What would be the best way to add a little heat to the enclosure? A desk lamp or something like this? A couple of them hang out near the top and I don't want to bake them or anything. I had looked at the Exo Terro top for the enclosure, but it costs almost as much as the Nano Tall itself.


----------



## rantology (Jan 15, 2018)

Just a heads up about those halogen lights, they get VERY hot so you will need to position them at least ~6-10 inches away from the enclosure. If you dont need too much heat I think you can get away with just a CFL bulb or something


----------



## CosbyArt (Jan 16, 2018)

@ky_mantis For years the recommended daytime heat recommended method would be a standard incandescent bulb in a clip gooseneck lamp or swing arm lamp. As the 100w bulbs put out plenty of heat (up to 335F) and the lamp could be adjusted further away from the habitat for the proper temperature.
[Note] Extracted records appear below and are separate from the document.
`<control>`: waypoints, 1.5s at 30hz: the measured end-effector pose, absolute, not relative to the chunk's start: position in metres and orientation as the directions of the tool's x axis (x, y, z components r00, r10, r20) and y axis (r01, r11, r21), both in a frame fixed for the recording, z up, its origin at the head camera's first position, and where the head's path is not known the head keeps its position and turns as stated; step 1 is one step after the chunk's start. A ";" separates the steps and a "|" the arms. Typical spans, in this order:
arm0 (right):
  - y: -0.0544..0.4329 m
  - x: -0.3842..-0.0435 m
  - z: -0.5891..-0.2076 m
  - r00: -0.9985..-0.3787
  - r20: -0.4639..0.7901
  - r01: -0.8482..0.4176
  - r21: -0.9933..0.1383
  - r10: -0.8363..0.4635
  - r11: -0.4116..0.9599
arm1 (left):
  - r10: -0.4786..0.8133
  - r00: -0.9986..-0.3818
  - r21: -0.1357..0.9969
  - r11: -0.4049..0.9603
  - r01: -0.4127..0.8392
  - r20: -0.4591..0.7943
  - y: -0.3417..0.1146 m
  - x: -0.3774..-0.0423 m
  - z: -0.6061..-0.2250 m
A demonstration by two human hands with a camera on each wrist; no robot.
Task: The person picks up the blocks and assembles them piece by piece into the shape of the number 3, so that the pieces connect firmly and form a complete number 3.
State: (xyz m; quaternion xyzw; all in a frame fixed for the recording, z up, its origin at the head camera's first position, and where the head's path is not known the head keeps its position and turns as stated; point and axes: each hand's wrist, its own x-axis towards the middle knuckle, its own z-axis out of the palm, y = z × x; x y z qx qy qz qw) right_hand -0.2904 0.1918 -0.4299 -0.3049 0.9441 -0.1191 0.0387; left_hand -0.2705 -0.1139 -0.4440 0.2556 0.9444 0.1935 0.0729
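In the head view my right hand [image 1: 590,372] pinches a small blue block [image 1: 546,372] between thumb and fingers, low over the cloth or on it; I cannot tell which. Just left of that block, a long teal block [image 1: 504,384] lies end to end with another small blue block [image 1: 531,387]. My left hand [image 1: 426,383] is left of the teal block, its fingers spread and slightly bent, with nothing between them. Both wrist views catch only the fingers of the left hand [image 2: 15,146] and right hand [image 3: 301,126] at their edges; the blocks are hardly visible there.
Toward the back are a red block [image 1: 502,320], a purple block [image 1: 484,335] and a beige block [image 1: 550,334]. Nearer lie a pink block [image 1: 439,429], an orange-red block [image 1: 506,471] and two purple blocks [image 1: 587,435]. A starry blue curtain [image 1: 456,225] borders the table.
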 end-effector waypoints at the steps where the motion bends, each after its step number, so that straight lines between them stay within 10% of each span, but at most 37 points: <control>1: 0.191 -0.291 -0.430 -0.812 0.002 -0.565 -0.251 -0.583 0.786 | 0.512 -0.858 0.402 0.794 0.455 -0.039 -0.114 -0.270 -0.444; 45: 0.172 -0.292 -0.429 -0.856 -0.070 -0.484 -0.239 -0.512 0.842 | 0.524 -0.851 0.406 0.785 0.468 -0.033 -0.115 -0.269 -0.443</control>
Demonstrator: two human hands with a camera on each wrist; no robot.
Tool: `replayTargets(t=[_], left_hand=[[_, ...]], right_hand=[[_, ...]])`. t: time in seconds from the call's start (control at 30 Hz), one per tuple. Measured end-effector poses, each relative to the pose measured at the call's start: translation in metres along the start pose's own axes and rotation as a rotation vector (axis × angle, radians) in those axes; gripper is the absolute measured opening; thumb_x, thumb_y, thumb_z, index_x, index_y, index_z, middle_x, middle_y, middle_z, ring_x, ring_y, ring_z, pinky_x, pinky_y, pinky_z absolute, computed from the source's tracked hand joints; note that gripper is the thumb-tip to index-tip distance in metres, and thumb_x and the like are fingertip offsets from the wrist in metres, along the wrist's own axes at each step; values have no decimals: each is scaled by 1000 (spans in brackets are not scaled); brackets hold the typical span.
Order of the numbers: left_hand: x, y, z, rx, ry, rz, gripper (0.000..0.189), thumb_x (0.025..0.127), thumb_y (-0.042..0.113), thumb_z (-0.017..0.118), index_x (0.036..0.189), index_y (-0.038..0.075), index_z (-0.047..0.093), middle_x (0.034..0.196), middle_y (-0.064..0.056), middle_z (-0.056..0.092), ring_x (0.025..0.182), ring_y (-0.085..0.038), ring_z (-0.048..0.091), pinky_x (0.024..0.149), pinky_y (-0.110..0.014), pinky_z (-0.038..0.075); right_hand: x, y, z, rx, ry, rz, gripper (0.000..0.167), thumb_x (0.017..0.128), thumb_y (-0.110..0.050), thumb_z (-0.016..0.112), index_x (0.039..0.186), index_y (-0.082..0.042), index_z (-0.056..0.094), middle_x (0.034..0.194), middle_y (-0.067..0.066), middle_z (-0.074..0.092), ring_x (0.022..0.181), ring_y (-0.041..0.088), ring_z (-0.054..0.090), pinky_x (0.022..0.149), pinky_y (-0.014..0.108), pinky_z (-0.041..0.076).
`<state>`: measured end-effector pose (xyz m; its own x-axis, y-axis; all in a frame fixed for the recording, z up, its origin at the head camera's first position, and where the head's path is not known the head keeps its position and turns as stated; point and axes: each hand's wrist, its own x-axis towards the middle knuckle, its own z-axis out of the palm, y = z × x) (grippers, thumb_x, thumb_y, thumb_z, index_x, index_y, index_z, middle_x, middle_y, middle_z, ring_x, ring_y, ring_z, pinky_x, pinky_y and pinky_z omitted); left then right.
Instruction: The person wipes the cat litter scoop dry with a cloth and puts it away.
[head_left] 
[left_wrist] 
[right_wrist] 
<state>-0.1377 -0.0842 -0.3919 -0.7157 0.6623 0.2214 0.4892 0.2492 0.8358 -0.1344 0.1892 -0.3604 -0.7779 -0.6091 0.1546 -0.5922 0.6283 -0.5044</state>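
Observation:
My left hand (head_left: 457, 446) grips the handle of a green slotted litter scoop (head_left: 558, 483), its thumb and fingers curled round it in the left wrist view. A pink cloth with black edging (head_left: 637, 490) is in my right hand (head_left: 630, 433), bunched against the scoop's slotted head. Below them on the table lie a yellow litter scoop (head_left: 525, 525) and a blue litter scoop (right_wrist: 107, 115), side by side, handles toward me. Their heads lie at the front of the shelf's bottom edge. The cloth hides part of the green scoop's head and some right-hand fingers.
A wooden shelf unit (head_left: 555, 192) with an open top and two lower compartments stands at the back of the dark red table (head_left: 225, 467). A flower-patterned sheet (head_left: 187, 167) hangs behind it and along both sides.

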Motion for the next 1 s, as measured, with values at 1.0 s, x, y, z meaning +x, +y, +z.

I know in my area the incandescent bulbs are really hard to find anymore, and the CFL bulbs that replaced them get only about 131F (see here for bulb temps) and may not heat near enough (I know my CFL bulbs are only warm to the touch). Looking between halogen, heat lamps, ceramic lamps, etc the 50w halogen night bulb, said to be equivalent to 100 to 150 watt incandescent bulb if true would be the closest replacement, and great for day or night heating use too.

The 50w halogen puts out about 97F at 6" away (the other temps are the bulbs themselves), they have a chart in the bulb description. So those should provide enough heat, and can be adjusted to the proper distance too for your desired temps. The other alternative is the ceramic lamps but they seem to burn out too quickly, especially for their higher cost.

For my cricket tanks I went with 250w red heat lamps to ensure enough heat, and turns on/off automatically with a relay thermostat. That however is too much for any mantid tank, but a option if needed - especially a relay thermostat, as they have been the best accessories I've ever bought for my "bugs".  

Let us know what you get and how it turns out - it would be good to know what is a good option now.


----------